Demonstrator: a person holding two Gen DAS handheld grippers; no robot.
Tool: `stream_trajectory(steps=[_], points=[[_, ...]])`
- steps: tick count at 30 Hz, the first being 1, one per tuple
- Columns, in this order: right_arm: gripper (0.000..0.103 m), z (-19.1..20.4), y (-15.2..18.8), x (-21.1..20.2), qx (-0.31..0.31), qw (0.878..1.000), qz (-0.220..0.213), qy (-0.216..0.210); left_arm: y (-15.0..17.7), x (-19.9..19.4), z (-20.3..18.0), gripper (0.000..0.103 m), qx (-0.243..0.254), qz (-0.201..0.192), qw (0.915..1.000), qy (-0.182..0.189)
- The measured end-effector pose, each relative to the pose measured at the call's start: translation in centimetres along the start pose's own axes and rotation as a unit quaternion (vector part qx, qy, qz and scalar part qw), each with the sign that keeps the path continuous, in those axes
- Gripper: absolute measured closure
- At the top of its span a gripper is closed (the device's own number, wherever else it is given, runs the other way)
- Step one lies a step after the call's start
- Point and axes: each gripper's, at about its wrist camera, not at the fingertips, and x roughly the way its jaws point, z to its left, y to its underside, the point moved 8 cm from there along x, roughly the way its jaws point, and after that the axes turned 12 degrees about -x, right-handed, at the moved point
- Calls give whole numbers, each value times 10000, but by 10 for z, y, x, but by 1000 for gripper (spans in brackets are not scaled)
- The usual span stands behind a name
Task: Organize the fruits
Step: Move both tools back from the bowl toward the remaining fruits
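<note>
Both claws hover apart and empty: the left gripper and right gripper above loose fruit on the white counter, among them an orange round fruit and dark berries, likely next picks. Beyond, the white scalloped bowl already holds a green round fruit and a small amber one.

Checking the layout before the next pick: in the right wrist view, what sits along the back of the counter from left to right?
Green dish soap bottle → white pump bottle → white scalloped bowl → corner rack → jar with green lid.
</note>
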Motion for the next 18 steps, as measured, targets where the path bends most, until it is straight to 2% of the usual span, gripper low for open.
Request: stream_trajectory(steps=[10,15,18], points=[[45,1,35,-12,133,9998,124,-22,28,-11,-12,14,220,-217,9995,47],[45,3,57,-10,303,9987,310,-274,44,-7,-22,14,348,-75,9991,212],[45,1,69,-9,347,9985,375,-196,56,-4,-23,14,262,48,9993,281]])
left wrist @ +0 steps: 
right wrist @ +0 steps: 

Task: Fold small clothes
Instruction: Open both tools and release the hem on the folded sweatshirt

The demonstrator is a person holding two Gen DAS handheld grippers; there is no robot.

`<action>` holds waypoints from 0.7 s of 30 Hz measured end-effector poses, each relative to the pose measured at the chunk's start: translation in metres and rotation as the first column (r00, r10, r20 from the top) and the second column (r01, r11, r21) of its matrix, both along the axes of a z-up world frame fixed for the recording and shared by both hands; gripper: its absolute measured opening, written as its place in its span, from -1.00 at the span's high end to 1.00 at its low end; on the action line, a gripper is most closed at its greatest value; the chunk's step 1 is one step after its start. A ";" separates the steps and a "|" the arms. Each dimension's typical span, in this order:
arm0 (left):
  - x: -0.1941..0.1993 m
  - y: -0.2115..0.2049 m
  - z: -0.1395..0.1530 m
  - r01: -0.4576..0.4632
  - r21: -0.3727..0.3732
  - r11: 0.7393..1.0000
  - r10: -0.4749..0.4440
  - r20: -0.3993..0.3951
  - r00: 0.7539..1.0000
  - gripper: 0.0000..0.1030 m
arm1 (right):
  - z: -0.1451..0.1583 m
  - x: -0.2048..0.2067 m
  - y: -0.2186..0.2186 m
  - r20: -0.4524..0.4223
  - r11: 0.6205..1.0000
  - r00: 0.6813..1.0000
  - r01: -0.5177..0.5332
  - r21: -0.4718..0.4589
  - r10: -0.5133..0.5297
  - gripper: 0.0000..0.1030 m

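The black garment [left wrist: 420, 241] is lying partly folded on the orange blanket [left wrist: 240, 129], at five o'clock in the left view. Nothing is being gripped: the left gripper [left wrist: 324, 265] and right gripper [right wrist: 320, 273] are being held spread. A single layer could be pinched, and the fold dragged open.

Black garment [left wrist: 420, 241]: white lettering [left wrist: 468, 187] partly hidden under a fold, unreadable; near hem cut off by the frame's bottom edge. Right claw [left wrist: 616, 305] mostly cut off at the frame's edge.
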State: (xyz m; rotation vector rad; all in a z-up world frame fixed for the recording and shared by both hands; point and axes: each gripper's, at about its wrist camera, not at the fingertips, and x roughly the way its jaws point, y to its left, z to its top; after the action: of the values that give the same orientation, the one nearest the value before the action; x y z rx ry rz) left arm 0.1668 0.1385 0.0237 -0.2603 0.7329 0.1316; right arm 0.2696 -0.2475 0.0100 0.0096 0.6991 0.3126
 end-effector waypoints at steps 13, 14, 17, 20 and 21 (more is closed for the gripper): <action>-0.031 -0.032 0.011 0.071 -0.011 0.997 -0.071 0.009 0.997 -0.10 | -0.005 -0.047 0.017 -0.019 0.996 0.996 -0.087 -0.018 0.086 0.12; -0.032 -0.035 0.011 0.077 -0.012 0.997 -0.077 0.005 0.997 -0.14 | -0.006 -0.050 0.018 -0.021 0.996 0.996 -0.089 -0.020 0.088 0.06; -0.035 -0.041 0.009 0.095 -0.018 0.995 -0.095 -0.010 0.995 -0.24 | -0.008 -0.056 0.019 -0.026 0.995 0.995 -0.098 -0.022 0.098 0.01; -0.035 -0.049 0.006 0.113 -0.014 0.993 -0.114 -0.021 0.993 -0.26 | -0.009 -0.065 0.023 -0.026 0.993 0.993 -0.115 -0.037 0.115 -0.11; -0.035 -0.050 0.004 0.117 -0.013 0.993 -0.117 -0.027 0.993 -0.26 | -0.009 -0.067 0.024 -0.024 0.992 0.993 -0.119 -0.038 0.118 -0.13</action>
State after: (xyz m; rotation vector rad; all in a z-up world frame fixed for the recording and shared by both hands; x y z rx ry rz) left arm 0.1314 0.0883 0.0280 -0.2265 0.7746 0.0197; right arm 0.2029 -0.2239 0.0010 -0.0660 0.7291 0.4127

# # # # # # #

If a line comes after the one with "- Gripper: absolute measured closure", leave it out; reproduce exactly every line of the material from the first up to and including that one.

### FINAL ANSWER
Demonstrator: a person holding two Gen DAS handheld grippers; no robot.
Tool: `stream_trajectory(steps=[_], points=[[_, ...]])`
- steps: tick count at 30 Hz, the first being 1, one per tuple
- Columns, in this order: right_arm: gripper (0.000..0.103 m), z (-19.1..20.4), y (-15.2..18.8), x (-21.1..20.2), qx (-0.31..0.31), qw (0.878..1.000), qz (-0.220..0.213), qy (-0.216..0.210); left_arm: y (-15.0..17.7), x (-19.9..19.4), z (-20.3..18.0), gripper (0.000..0.103 m), qx (-0.243..0.254), qz (-0.201..0.192), qw (0.915..1.000), qy (-0.182..0.189)
- The measured end-effector pose, each relative to the pose measured at the call's start: translation in centimetres along the start pose's own axes and rotation as a unit quaternion (vector part qx, qy, qz and scalar part qw), each with the sign that keeps the path continuous, in those axes
- Gripper: absolute measured closure

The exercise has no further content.